Matthew Dallek, an associate professor at George Washington’s Graduate School of Political Management, is working on a book about the John Birch Society.

One of the Cold War’s scariest years was 1983. Although detente had eased superpower tensions in the 1970s, the United States and the Soviet Union were edging toward the precipice during Ronald Reagan’s third year in office. In March, Reagan called the Soviet Union “an evil empire,” rattling the men in the Kremlin. The president backed up his words with deeds. He lavished the U.S. military with funding, issued national security orders directing his government to wage economic and political war against the U.S.S.R., and announced his plan for a Strategic Defense Initiative (a.k.a. “Star Wars”), which was supposed to establish a nuclear shield that would take out any incoming ballistic missiles and render “mutually assured destruction” obsolete.

For their part, Soviet leaders started to fear that the West was newly emboldened and that Reagan was willing to launch a first nuclear strike. The world shuddered when a Korean passenger plane strayed into Soviet airspace, the Russian military shot it down and Reagan branded it a “crime against humanity.” The pent-up fears, suspicions and tensions came to a boil when Soviet leaders misread NATO’s Able Archer 83 war game. Concluding that the exercise was actually the start of a first strike, the Kremlin put its soldiers in garrisons, moved its nuclear missiles near military jets and mobilized its nuclear arsenal for war.

“Misunderstandings, the consequence of trying to control the uncontrollable, hurtled the world toward a conflict that not one single thinking person on either side ever wanted,” Marc Ambinder writes in “The Brink: President Reagan and the Nuclear War Scare of 1983.” His book describes the scare from the vantage point of the soldiers, spies, military commanders and political leaders who had to try to manage it, and how leaders of good will on both sides were trapped in a cycle of mistaken assumptions, mutual fears and human foibles. This deeply researched book is written with verve, and serves as a study in the messy intricacies of nuclear doctrine and the utter incapacity of humans to faithfully control awesome arsenals of unfathomable destructive force. Although both Washington and Moscow extensively prepared for nuclear war and did their utmost to guard against nuclear accidents, the leadership understood that war meant decapitation of the government on each side, leaving all decisions in the hands of unelected or untested officials. “The soundness and reliability of nuclear command and control was largely a myth,” Ambinder finds.
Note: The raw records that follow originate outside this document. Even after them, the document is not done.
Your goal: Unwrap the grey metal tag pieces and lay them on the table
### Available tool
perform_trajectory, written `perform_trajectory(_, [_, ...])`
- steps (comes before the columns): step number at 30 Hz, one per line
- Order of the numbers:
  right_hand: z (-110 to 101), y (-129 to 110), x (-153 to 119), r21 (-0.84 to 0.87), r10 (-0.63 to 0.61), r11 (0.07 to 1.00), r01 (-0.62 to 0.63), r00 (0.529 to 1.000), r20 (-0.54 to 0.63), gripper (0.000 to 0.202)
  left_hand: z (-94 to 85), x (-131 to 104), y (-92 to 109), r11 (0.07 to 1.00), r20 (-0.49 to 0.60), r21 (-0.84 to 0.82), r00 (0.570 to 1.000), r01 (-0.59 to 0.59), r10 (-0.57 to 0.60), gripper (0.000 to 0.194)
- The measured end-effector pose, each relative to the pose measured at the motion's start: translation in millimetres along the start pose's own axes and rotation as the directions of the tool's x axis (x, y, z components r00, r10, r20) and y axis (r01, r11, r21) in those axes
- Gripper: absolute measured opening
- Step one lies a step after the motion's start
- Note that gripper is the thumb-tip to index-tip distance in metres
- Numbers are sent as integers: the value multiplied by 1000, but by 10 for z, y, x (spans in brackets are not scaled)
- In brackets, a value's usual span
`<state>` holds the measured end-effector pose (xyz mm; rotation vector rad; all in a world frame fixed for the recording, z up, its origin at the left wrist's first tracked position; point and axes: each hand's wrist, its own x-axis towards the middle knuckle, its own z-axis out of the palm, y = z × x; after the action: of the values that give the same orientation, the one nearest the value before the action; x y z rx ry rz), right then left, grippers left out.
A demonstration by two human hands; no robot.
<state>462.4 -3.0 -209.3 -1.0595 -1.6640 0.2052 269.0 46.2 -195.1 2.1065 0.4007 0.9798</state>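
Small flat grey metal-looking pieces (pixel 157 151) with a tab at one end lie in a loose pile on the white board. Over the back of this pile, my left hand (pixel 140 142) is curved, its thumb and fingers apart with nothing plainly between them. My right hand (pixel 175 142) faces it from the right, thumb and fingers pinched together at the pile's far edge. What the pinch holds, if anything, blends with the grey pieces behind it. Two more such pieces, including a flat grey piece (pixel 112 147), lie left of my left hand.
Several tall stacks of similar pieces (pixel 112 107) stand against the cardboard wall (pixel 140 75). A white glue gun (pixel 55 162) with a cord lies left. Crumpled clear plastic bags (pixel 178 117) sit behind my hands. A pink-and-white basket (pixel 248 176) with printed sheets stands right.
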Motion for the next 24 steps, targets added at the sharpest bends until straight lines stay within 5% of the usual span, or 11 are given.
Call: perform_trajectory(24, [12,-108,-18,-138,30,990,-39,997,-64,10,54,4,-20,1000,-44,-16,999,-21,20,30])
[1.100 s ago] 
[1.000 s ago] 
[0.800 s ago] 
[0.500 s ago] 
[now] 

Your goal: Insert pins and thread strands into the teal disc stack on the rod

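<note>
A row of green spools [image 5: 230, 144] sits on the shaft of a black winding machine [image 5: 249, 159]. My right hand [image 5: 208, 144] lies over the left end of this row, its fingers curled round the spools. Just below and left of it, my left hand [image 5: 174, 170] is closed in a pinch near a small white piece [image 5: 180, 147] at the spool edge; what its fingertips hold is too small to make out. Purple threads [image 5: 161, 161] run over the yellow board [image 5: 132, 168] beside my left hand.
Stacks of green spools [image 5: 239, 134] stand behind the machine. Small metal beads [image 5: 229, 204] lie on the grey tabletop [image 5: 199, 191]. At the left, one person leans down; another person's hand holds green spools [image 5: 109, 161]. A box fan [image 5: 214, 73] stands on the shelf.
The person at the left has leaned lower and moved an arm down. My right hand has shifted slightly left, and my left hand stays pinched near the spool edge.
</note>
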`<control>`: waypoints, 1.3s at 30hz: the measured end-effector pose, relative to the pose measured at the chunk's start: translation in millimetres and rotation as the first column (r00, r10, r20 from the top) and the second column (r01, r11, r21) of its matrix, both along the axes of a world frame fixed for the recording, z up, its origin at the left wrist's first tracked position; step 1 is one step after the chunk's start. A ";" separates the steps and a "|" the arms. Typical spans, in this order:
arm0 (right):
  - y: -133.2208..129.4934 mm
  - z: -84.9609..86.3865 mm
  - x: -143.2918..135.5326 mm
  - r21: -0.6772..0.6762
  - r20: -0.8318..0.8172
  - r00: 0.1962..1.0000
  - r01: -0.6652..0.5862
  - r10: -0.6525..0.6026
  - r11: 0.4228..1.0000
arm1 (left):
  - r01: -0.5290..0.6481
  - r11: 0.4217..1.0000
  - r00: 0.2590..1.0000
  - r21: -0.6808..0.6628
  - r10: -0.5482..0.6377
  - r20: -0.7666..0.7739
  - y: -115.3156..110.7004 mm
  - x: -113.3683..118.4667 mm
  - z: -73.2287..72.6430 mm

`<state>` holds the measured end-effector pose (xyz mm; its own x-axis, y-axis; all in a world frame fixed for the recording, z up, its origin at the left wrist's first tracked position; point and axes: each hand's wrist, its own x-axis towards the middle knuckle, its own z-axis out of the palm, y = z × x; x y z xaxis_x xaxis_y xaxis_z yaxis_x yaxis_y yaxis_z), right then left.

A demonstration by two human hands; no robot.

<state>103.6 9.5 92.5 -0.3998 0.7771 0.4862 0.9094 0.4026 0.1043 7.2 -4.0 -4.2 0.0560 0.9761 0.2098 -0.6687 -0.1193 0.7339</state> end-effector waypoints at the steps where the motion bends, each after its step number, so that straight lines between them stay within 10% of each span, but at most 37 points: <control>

Other problems beyond the control of those responsible for safeguarding the nuclear arsenals were equally concerning in that fear-drenched time. For example, Capt. Lee Trolan, commander of the 501st Army Artillery Detachment, who helped secure nuclear missiles in West Germany’s Fulda Gap, nursed legitimate fears that a left-wing, anti-imperialist terrorist organization would attempt to invade his facility and sabotage his nukes. Ambinder reports how “Trolan’s site was regularly bombarded with phoned-in bomb threats.” Trolan took the threats so seriously that he found them “scary.”

The technology was imperfect and prone to failure. Once, Soviet satellites indicated that an intercontinental ballistic missile launched from the United States was heading toward the Soviet Union. But the satellites had merely picked up on “reflections from high clouds passing over F.E. Warren Air Force Base in Wyoming.” Even though war had been averted, it was a near thing.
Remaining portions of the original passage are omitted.